The response must restate all of the data word for word.

(DATA BELOW):
========

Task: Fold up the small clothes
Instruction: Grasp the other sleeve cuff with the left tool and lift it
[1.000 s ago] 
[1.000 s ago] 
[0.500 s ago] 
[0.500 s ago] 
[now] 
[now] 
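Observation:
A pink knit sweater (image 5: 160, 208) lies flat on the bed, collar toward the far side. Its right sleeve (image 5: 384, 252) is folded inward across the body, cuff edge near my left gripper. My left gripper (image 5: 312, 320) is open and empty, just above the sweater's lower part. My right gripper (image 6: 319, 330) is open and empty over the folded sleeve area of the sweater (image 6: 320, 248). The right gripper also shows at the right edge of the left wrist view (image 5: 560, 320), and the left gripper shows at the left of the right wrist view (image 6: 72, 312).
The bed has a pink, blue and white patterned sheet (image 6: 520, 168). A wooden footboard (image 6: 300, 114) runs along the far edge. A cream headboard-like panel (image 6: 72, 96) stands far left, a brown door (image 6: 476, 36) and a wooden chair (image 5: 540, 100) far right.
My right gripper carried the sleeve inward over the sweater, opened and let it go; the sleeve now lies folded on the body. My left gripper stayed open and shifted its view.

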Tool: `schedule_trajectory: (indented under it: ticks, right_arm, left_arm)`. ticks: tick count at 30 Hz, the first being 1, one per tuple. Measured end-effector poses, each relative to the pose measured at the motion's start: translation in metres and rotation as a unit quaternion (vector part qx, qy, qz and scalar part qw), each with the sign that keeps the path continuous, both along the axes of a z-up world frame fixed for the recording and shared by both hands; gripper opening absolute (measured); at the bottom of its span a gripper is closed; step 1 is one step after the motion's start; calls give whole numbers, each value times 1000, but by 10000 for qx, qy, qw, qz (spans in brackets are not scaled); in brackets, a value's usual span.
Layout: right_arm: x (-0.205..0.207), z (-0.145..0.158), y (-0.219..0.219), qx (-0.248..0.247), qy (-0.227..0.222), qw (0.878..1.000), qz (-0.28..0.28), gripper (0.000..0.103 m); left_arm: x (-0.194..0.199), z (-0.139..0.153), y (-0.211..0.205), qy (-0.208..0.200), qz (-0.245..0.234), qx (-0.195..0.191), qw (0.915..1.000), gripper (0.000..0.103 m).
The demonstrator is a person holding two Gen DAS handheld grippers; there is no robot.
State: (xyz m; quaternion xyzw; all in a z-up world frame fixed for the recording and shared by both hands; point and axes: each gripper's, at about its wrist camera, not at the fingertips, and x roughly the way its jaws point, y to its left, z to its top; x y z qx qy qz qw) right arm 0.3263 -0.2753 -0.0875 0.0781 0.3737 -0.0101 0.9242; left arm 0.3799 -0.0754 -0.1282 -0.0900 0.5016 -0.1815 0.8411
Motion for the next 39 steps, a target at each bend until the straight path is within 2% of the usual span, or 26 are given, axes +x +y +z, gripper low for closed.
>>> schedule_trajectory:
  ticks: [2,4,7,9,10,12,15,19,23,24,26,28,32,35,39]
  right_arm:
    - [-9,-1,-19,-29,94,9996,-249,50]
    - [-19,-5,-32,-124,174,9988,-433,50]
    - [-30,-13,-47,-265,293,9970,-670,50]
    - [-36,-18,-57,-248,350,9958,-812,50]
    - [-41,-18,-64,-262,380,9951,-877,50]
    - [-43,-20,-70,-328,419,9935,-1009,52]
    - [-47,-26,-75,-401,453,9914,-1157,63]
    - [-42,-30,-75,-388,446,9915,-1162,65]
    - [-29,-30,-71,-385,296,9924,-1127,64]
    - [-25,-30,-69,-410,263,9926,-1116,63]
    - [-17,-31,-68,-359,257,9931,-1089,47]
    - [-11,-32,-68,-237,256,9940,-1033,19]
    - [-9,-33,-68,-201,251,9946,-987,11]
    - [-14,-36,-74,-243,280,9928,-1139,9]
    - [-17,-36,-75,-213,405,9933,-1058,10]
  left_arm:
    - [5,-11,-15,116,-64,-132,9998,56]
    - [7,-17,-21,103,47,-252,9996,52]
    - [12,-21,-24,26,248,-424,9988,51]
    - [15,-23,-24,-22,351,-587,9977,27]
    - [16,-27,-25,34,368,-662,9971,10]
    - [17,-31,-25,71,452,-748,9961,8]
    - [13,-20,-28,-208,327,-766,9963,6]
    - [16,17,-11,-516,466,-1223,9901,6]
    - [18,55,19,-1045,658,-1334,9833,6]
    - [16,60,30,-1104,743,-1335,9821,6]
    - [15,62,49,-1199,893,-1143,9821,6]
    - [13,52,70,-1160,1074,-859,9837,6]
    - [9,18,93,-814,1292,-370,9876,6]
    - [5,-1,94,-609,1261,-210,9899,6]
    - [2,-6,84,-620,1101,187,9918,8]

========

(ANSWER BOX):
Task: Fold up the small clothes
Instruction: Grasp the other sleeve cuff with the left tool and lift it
[1.000 s ago] 
[1.000 s ago] 
[0.500 s ago] 
[0.500 s ago] 
[now] 
[now] 
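Observation:
A pink knit sweater (image 5: 160, 208) lies flat on the bed, collar toward the far side. Its right sleeve (image 5: 384, 252) is folded inward across the body, cuff edge near my left gripper. My left gripper (image 5: 312, 320) is open and empty, just above the sweater's lower part. My right gripper (image 6: 319, 330) is open and empty over the folded sleeve area of the sweater (image 6: 320, 248). The right gripper also shows at the right edge of the left wrist view (image 5: 560, 320), and the left gripper shows at the left of the right wrist view (image 6: 72, 312).
The bed has a pink, blue and white patterned sheet (image 6: 520, 168). A wooden footboard (image 6: 300, 114) runs along the far edge. A cream headboard-like panel (image 6: 72, 96) stands far left, a brown door (image 6: 476, 36) and a wooden chair (image 5: 540, 100) far right.
My right gripper carried the sleeve inward over the sweater, opened and let it go; the sleeve now lies folded on the body. My left gripper stayed open and shifted its view.
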
Tool: `schedule_trajectory: (indented under it: ticks, right_arm, left_arm)`. ticks: tick count at 30 Hz, the first being 1, one per tuple. Measured end-effector poses, each relative to the pose measured at the motion's start: translation in metres and rotation as a unit quaternion (vector part qx, qy, qz and scalar part qw), each with the sign that keeps the path continuous, both along the axes of a z-up world frame fixed for the recording and shared by both hands; gripper opening absolute (measured); at the bottom of its span a gripper is closed; step 1 is one step after the motion's start; calls give whole numbers, each value times 1000, but by 10000 for qx, qy, qw, qz (spans in brackets are not scaled); in brackets, a value's usual span.
Layout: right_arm: x (-0.205..0.207), z (-0.145..0.158), y (-0.219..0.219), qx (-0.248..0.247), qy (-0.227..0.222), qw (0.878..1.000), qz (-0.28..0.28), gripper (0.000..0.103 m); left_arm: x (-0.194..0.199), z (-0.139..0.153), y (-0.211..0.205), qy (-0.208..0.200), qz (-0.245..0.234), qx (-0.195..0.191), qw (0.915..1.000), gripper (0.000..0.103 m).
The demonstrator is a person holding two Gen DAS handheld grippers; there is no robot.
State: (xyz m; quaternion xyzw; all in a z-up world frame fixed for the recording and shared by both hands; point and axes: each gripper's, at about its wrist camera, not at the fingertips, and x roughly the way its jaws point, y to its left, z to its top; x y z qx qy qz qw) right arm 0.3263 -0.2753 -0.0875 0.0781 0.3737 -0.0101 0.9242; left arm 0.3799 -0.0754 -0.1282 -0.0900 0.5016 -0.1815 0.8411
Motion for the next 39 steps, a target at each bend until the straight path is within 2% of the usual span, or 26 are given, axes +x +y +z, gripper low for closed.
>>> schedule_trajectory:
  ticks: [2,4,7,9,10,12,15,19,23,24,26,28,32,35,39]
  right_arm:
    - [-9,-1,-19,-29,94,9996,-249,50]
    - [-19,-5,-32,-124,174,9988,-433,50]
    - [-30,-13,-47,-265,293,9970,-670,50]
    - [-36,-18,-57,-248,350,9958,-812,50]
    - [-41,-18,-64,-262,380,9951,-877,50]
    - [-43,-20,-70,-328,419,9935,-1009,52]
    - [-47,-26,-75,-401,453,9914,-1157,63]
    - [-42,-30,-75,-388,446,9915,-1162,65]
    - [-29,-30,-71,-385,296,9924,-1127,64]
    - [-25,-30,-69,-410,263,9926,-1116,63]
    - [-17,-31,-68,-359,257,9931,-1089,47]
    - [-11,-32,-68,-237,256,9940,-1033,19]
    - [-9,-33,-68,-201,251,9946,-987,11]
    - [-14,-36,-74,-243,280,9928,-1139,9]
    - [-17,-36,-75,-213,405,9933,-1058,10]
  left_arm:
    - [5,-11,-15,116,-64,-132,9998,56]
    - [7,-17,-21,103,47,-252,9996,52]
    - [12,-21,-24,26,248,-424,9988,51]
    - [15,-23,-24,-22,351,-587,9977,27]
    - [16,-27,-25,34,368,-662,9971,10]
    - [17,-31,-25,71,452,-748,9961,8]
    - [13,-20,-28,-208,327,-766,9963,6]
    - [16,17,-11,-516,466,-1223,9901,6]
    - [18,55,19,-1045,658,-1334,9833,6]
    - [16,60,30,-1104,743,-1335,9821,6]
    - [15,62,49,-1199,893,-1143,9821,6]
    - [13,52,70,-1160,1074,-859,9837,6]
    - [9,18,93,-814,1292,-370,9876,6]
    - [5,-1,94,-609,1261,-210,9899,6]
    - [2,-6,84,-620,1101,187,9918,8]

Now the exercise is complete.